[Task statement]: Write every line below out again exactly, images omitted.

[Stored data]:

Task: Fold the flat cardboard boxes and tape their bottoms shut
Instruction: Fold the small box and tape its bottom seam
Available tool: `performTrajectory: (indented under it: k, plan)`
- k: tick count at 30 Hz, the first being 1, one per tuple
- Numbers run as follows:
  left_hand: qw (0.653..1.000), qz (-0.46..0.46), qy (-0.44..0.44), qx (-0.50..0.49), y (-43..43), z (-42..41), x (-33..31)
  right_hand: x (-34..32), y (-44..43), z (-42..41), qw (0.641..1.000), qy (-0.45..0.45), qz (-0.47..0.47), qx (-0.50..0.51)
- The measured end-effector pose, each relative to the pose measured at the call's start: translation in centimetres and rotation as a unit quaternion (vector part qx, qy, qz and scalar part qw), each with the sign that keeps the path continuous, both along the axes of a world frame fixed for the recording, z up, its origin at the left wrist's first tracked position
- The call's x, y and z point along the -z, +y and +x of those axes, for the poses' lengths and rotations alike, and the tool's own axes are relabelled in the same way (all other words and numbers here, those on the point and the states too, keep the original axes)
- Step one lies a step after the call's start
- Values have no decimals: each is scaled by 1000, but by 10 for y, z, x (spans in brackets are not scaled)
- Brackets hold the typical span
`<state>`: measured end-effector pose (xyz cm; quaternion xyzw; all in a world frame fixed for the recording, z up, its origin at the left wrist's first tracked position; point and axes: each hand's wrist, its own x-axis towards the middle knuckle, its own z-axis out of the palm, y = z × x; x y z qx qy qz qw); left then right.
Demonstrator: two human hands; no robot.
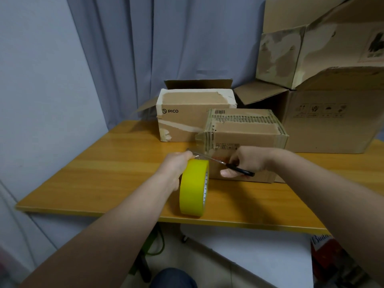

[Worked solution]:
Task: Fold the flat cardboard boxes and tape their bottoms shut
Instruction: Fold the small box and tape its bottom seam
Available tool: `performTrajectory: (indented under it: k, plan)`
- k: tick count at 30 Hz, the first being 1, one per tuple
- Numbers run as follows:
  left_hand: qw (0.653..1.000), qz (-0.46..0.46), qy (-0.44..0.44), qx (-0.50..0.49), y (-43..43), z (-42..41), x (-33..31)
  right_hand: x (-34..32), y (-44..43), z (-42..41), qw (0.641..1.000), qy (-0.45..0.45), qz (-0.47..0.47), qx (-0.50..0.51)
- The measured end-effector pose, each relative to the pose measured at the call's start: translation in centimetres and rotation as a unit quaternion (vector part qx, qy, qz and scalar part qw), each with the sign that keeps the path continuous, both along the axes of a world frame fixed for the recording, z up, its origin at the left wrist's first tracked position
- The call's x, y and z point along the -z, +y and +x of those axes, for the poses' lengths and rotations alike, and the tool's own axes are relabelled in the same way (all other words and numbers here, those on the point and the states too, keep the original axes)
- Step one lies a step after the call's start
- Values have no decimals: each is scaled by 1000, but by 10 for y, z, x (spans in brackets are not scaled)
- Brackets hold the typical span
`<state>`: measured end-effector pose (xyz cm; quaternion xyzw; all in a world frame fixed for the recording, z up, its origin at the left wrist's first tracked position; point and axes: each hand's wrist, its own x-axis towards the middle knuckle, its own z-axis out of the palm, y = z × x; x y z qx qy qz qw); left then right.
Demonstrator: two human hands; no robot.

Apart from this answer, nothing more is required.